Le due sfidanti che in settimana hanno abbandonato i rispettivi sogni europei, eliminate contro le due spagnole Atletico Madrid e Barcellona. Match equilibrato, pareggio giustissimo. Gli uomini di Simone Inzaghi partono molto bene trovando l’apposizione di un ottimo Meret. Per il resto il Napoli controlla senza patemi. Come all’andata però, allo scadere della prima frazione la capolista passa in vantaggio. Notevole azione da un braccetto ad un altro, ormai marchio di fabbrica dei milanesi. Bastoni la mette in mezzo e Darmian segna il più facile dei gol.

Nel secondo tempo la partita è bellissima. Continui capovolgimenti di fronte ed entrambe le squadre danno la sensazione di poter segnare. Meret si oppone un paio di volte. Da un angolo, spizzata involontaria dello stesso Bastoni dritto sulla testa di Juan Jesus. 1 a 1. È il minuto 81. La gara non finisce in quel momento, anzi. Azioni ripetute da una parte all’altra, tanta corsa anche grazie alle sostituzioni dei due tecnici.
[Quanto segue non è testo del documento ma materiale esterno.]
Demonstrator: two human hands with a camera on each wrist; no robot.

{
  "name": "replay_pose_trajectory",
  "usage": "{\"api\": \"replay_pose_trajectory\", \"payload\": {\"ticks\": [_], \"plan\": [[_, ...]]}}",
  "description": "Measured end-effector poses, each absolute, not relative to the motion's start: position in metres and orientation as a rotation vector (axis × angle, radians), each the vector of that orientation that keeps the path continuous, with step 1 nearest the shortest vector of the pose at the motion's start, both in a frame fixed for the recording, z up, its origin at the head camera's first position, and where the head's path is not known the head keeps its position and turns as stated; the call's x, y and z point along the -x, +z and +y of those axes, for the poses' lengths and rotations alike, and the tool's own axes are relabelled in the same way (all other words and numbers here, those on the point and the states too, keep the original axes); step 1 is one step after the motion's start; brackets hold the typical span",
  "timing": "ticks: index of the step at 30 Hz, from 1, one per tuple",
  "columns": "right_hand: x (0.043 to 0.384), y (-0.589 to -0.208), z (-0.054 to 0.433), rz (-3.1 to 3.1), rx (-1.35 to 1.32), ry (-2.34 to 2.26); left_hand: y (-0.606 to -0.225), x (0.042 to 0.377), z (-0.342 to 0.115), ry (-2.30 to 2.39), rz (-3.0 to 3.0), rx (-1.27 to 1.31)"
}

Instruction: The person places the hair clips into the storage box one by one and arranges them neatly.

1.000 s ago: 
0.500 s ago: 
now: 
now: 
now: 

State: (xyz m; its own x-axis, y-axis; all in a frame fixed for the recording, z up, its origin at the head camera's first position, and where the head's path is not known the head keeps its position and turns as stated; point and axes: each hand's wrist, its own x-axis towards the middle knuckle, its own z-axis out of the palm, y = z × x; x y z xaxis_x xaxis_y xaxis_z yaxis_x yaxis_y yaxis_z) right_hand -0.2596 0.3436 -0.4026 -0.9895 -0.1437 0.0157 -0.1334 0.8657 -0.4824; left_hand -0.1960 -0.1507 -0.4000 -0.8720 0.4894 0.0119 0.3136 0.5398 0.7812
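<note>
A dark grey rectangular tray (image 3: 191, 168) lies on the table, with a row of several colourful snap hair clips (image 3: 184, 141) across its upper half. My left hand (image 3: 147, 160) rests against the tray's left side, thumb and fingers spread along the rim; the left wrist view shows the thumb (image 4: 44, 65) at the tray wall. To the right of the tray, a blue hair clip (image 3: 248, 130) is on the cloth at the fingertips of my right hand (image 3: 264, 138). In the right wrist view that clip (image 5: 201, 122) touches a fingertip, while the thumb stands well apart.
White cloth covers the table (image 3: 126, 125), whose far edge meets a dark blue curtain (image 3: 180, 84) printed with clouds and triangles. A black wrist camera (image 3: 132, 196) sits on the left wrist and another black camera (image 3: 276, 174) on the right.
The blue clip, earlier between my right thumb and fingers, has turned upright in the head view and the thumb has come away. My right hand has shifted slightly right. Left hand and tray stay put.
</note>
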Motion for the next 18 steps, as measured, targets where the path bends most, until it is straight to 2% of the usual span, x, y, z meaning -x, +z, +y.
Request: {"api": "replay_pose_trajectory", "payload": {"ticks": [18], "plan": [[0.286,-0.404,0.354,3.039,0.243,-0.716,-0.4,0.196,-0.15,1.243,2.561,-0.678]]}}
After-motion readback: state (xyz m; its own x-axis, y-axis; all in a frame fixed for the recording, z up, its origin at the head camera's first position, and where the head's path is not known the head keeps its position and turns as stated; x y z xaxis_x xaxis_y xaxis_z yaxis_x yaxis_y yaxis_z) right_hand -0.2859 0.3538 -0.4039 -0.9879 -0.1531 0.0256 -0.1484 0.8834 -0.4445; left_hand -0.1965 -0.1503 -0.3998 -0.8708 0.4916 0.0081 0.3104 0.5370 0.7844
Il Napoli avrebbe la palla del ko, proprio allo scadere dei 3 minuti di recupero. Lindstrom si trova davanti una prateria con l’inter sbilanciata con Ngonge solo dall’altro lato. Ma il danese preferisce puntare dritto per dritto perdendo palla. Secondo clamoroso errore settimanale per l’acquisto più oneroso del mercato. Due errori che avrebbero potuto svoltare la stagione complicata del Napoli. Peccato.

La gara finisce 1 a 1 e il sogno Champions che si allontana.